Oh, how new they were. Boston often looked like a group of guys who met each other just weeks before. And in a lot of ways, they had.

Sure, Al Horford had been around before. But this wasn’t the team full of kids he had left previously. These guys had their experiences without him. Horford is often called the “Team Dad”, but he’s really more of that older brother who came home from college. He’s got some knowledge to share, but you’ve got to want to hear it. And boy did they need to hear it.

Marcus Smart has been in Boston for what seems like forever. But this season, for the first time ever, the team was handing him the keys and letting him drive. If Al was the wise older brother, Marcus was the teenager who just got his license. It was going to be pedal to the metal, full speed all the time and sometimes slamming on the breaks just in time. With Smart behind the wheel, you wonder how you ended up where you did, while being thankful you were in one piece. And then, only after you’re safely parked, do you laugh about the wild ride to get there.

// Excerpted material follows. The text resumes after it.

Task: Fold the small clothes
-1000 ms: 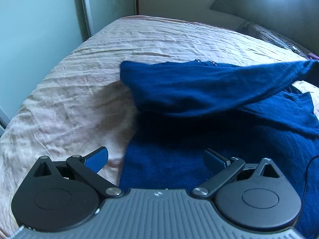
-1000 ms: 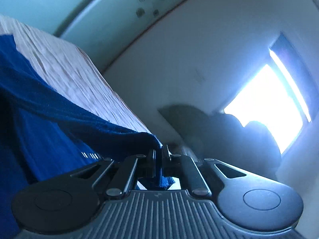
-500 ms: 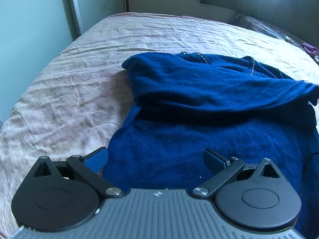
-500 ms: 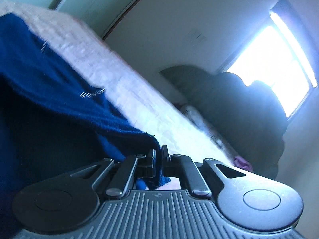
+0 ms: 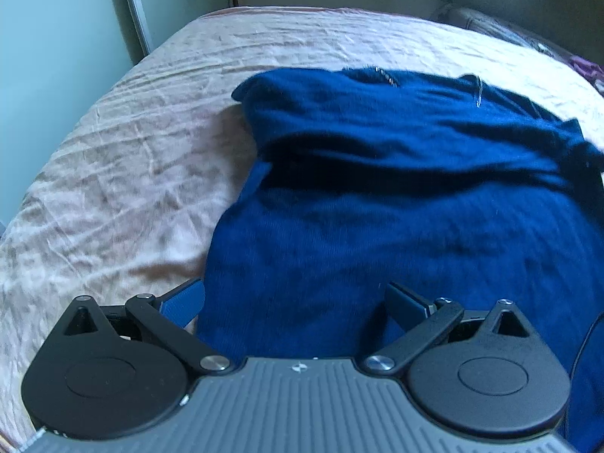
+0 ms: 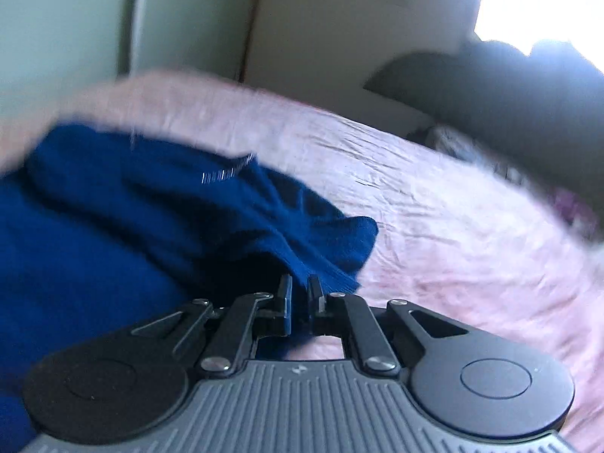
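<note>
Since a second ago, we have brought the sleeve [image 5: 434, 143] down from its taut span above the bed [image 5: 124, 173], and it now lies across the chest of the blue sweater [image 5: 377, 234]. Through the left wrist view, our left hand-held gripper [image 5: 294, 302] hovers wide apart and empty over the sweater's lower part, one finger [image 5: 185, 300] beyond the hem edge above the pink bedspread. Through the right wrist view, our right hand-held gripper [image 6: 300, 294] is pinched narrow on the cuff [image 6: 339, 253] at the sweater's far side. To finish this fold well, we judge we should lay the cuff flat inside the body outline before letting go, then smooth the ridge. Motion blur smears both views; the sweater's right edge is cut off in the left view, its neckline trim is only a glint, and we cannot tell whether the cuff already touches the bed.
</note>
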`<state>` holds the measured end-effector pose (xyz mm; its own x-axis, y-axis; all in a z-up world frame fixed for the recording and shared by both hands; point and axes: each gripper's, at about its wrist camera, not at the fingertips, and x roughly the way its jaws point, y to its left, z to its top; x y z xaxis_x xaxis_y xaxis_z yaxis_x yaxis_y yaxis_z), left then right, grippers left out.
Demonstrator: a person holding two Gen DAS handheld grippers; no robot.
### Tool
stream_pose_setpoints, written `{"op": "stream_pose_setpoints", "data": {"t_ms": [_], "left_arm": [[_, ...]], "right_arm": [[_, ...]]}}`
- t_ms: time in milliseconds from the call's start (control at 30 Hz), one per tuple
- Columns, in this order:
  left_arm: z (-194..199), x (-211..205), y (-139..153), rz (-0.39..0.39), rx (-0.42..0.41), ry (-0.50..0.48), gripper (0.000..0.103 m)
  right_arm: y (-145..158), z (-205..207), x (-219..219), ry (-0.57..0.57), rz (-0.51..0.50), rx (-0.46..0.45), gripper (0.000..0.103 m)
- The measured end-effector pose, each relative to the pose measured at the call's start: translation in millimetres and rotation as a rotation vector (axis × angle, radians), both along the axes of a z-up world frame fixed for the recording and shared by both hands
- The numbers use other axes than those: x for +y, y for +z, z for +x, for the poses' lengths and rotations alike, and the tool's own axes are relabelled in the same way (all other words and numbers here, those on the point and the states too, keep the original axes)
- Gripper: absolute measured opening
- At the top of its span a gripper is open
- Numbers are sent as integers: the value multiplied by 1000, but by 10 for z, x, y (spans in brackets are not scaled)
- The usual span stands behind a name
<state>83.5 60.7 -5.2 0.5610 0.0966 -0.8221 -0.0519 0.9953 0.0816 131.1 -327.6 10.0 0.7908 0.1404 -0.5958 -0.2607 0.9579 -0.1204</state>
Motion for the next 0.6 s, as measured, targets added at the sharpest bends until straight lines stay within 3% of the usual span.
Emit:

Jayson Tatum and Jaylen Brown weren’t the precocious youngsters anymore. As Brad Stevens and Ime Udoka said, they are the Celtics “pillars”. More than anyone else, Tatum and Brown hold this team’s considerable ceiling aloft.

But pillars don’t work without a solid foundation. And sometimes it takes a while for that foundation to cure and settle.

The NBA season is a constant pour. If you don’t stay on top of it, your foundation becomes a bumpy, uneven mess. That was October through December for the Celtics.

But, like the good mason he is, Ime Udoka was patiently relentless. You can’t let your concrete settle when it’s bumpy and uneven. But you also can’t constantly mess with it. You beat it up some, then you smooth it out again. Sometimes you even scrap some sections and replace them when necessary.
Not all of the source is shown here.